* PROBLEM REQUIREMENTS *
In the records below, the line with "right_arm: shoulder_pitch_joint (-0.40" opens the range and the line with "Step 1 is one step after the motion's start" closes it; print that range exactly and nothing else.

* GIVEN ENTRIES *
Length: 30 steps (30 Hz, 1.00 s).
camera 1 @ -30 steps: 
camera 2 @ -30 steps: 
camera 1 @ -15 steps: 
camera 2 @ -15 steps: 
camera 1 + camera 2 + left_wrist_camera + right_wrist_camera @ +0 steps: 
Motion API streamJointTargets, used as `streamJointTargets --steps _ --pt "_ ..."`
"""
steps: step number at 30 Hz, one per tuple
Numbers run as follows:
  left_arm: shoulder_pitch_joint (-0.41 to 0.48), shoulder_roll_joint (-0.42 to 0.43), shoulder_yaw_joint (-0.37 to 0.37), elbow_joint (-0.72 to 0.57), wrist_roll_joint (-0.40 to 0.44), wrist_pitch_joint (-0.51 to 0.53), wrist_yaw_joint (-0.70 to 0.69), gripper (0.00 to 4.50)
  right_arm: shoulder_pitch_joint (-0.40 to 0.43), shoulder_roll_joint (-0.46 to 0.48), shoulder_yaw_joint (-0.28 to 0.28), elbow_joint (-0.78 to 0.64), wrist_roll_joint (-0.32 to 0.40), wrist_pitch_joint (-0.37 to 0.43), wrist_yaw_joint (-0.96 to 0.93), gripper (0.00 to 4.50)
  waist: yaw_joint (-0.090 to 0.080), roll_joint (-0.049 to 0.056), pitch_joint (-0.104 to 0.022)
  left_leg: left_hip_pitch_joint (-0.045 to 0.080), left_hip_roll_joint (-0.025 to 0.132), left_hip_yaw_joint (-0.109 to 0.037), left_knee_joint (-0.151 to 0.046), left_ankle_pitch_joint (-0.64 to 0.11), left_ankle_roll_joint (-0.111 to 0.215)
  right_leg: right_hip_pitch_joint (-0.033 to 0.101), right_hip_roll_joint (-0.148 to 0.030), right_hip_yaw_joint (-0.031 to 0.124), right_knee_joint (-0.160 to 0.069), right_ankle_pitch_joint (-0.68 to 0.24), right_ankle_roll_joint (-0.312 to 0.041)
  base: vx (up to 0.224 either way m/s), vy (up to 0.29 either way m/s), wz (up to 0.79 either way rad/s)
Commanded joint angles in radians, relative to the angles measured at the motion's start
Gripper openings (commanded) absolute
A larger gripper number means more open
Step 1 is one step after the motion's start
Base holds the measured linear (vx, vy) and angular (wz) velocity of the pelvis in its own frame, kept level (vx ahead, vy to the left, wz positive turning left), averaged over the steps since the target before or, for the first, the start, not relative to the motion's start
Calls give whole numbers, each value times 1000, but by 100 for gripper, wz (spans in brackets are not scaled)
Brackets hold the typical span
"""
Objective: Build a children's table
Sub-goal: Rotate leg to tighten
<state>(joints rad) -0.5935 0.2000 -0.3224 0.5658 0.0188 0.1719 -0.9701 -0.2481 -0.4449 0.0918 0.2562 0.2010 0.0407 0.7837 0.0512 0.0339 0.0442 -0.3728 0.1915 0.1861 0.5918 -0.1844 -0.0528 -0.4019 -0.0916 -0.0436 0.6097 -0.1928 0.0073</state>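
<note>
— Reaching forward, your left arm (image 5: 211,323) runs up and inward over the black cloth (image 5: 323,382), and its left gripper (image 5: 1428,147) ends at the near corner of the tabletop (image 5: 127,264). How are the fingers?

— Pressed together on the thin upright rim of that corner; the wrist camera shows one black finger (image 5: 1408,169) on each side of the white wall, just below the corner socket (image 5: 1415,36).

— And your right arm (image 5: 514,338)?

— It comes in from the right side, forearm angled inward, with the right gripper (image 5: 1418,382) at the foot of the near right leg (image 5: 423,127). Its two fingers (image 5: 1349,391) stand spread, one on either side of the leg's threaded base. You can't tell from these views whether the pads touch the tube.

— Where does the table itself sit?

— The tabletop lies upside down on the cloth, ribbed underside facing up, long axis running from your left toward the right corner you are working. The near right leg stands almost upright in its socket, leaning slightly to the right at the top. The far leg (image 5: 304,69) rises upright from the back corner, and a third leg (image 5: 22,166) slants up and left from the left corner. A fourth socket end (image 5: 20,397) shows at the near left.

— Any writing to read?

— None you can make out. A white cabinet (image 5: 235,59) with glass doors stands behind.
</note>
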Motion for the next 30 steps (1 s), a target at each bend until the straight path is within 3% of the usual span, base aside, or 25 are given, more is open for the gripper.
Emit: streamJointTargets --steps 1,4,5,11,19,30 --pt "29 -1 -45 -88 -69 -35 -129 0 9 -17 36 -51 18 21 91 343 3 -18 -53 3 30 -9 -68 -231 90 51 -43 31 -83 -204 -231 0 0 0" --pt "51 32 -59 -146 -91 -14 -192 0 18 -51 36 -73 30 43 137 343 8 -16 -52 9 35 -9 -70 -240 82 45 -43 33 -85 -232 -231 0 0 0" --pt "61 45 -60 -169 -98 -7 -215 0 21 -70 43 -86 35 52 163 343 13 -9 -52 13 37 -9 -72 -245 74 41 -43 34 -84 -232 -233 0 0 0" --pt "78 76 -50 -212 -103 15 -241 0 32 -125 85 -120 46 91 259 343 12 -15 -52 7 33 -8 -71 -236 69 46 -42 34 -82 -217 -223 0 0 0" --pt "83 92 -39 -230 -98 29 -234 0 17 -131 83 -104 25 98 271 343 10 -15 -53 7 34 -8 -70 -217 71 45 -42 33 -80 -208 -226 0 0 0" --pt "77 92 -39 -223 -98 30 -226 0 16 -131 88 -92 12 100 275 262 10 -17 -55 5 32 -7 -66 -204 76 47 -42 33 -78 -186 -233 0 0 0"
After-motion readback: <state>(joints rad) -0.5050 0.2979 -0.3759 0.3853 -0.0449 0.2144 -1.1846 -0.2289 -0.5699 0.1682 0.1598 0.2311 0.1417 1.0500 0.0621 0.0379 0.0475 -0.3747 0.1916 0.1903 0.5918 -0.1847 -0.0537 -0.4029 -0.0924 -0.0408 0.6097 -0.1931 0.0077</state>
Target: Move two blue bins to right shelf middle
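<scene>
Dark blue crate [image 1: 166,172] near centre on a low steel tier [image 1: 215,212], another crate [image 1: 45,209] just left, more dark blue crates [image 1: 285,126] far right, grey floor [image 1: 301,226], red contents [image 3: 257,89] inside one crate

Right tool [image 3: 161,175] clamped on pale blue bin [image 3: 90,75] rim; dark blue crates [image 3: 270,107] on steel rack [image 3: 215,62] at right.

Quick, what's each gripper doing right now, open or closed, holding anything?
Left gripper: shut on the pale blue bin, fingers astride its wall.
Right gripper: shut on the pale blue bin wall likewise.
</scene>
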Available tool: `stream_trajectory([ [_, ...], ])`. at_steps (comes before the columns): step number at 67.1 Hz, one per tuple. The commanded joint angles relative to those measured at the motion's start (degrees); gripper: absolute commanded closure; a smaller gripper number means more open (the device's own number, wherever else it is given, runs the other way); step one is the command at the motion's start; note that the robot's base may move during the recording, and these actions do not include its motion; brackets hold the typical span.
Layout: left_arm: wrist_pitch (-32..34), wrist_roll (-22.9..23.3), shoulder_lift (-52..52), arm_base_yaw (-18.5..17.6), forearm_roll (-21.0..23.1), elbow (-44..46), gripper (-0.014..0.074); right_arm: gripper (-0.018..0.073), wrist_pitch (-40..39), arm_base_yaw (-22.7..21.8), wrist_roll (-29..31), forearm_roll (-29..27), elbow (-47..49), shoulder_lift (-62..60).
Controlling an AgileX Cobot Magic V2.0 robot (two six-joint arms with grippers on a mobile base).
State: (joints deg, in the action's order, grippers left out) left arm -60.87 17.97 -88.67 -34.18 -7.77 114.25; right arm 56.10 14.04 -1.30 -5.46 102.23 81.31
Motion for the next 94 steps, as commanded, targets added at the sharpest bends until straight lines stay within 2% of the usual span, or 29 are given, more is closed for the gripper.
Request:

* PROBLEM SOLUTION *
  right_arm: shoulder_pitch_joint (-0.40 to 0.43), shoulder_roll_joint (-0.46 to 0.48), shoulder_yaw_joint (-0.28 to 0.28), elbow_joint (-0.78 to 0.64), wrist_roll_joint (-0.32 to 0.40), wrist_pitch_joint (-0.37 to 0.43), wrist_yaw_joint (-0.96 to 0.93), gripper (0.00 to 4.50)
  waist: yaw_joint (-0.090 to 0.080), roll_joint (-0.049 to 0.056), pitch_joint (-0.104 to 0.022)
  left_leg: left_hip_pitch_joint (-0.045 to 0.080), left_hip_roll_joint (-0.025 to 0.132), left_hip_yaw_joint (-0.109 to 0.037), left_knee_joint (-0.151 to 0.046), left_ankle_pitch_joint (-0.64 to 0.11), left_ankle_roll_joint (-0.111 to 0.215)
  right_leg: right_hip_pitch_joint (-0.033 to 0.101), right_hip_roll_joint (-0.148 to 0.030), right_hip_yaw_joint (-0.031 to 0.124), right_knee_joint (-0.160 to 0.069), right_ankle_pitch_joint (-0.68 to 0.24), right_ankle_roll_joint (-0.312 to 0.041)
  base: vx (up to 0.224 either way m/s), vy (up to 0.29 either way m/s), wz (up to 0.79 either way rad/s)
Commanded joint angles in radians, relative to the angles measured at the motion's start
Gripper openings (commanded) absolute
A larger gripper number means more open
Step 1 is one step after the motion's start

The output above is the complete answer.